После этого крика души силы окончательно оставляли Корытова. Он, кряхтя, садился прямо на пол и засыпал.
Заслышав под дверью знакомый храп, Чепига выходил в коридор, волоком затаскивал Евгения Ивановича в его комнату и бросал на кровать.
Наутро Корытова съедал стыд.
Заходя в умывальник, он старался не встречаться взглядами с офицерами модуля и не глядеть на писуар, в который блевал намедни. Офицерское же сообщество по традиции делало вид, что ничего не произошло. Подобные дебоши были здесь на счету почти у каждого и великодушно прощались всем.
Тем более — Рокфеллеру.
Не помня дня, чтобы начфин не напился, в полку не помнили и случая, чтобы Корытов дурно обошелся с кем-то по своей службе или не выполнил чьей-то просьбы. Выдать командировочные, отпускные, отправить перевод — все это он делал быстро и без лишних уговоров. Привезти что-нибудь из города, куда Рокфеллер выезжал чаще других, или передать привет девочкам из гарнизонного госпиталя — и в этом на него можно было положиться. Правда, по любому вопросу к начфину следовало обращаться с утра, пока он не успевал напиться.

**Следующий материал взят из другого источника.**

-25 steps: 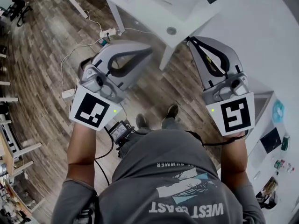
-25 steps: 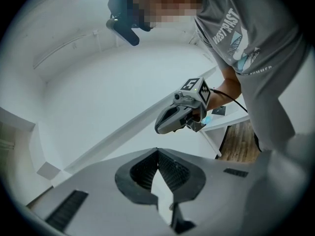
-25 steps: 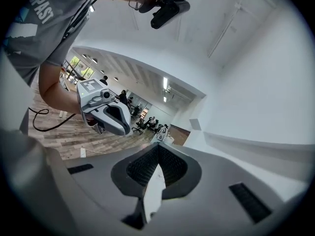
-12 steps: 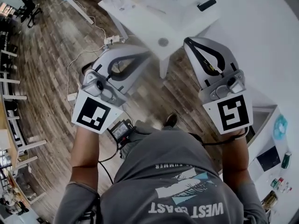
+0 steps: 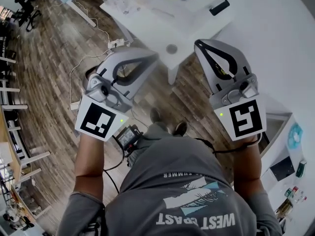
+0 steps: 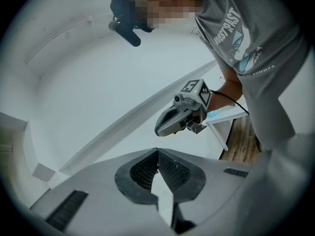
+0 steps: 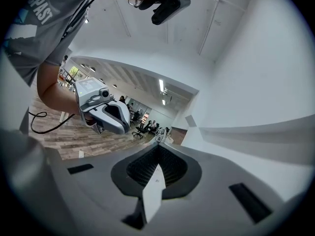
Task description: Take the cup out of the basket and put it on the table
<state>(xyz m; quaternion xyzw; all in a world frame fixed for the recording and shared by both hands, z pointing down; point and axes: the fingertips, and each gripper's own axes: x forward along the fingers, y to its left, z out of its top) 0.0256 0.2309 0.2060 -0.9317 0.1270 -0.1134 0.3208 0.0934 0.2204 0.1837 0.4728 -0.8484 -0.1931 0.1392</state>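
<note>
Step in hand is basically just the approach imo, nothing picked up yet. Left hand-held gripper has its jaws pressed together w/ nothing between them. Right hand-held gripper is the same: tips meeting, nothing held. They're side by side, well apart from each other, pointing out in front of the person.

Cup + basket: can't find either in any view tbh. Ahead of the tips and lower down there's a white counter w/ a couple of dark flat things and some small stuff, too small to tell what. Right below both tools it's just wood floor and a power strip.

How I'd do it:
- Find the basket first.
- Get one hand-held gripper above it and open the jaws wide enough for the cup wall before going in, so the basket side doesn't get bumped.
- The other one is prob handy to steady the basket if it's light.
- Lift straight up, then set the cup upright on a bare bit of counter.
- Let go only once the base sits flat.

Main risks imo: the cup tipping, or the basket dragging along.
</note>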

Особенно много пил Корытов, скучая по Фоменко, для встречи с которым бережно хранил в тумбочке своей комнаты две заранее купленные бутылки водки, даже не помышляя притронуться к ним, ни-ни-ни…
5
Город отдыхал от вездесущей пыли, которая улеглась лишь с наступлением темноты, но была готова, проснувшись, снова слепить глаза, перекрашивать волосы, забираться под одежду и висеть над домами, как вечный туман.
В низеньком саманном доме скрипнула дверь, и на пороге появился одноногий старик в куцей хазарейской шапочке. Поудобнее приладив под мышками костыли, он двинулся к дороге — туда, где торчал у обочины вросший в землю камень. Добравшись до валуна, хазареец опустился на него, подложив под тощий зад костыли, и замер.
Взамен сладких минут забытья бессонница дарила ему чистый утренний воздух и редкую пугливую тишину. Когда живешь у дороги, которую не обходит стороной война, можно сойти с ума, проснувшись в такой час: то ли пропало все живое на земле, то ли аллах сделал тебя глухим…
Выходя на рассвете к дороге, усаживаясь на валун и щупая слабыми пальцами влажный от росы камень, калека не верил, что земля бывает такой — без лязга и грохота, без выстрелов и криков.
Наверное, однажды хазареец сошел бы с ума, продлись эта тишина чуть дольше.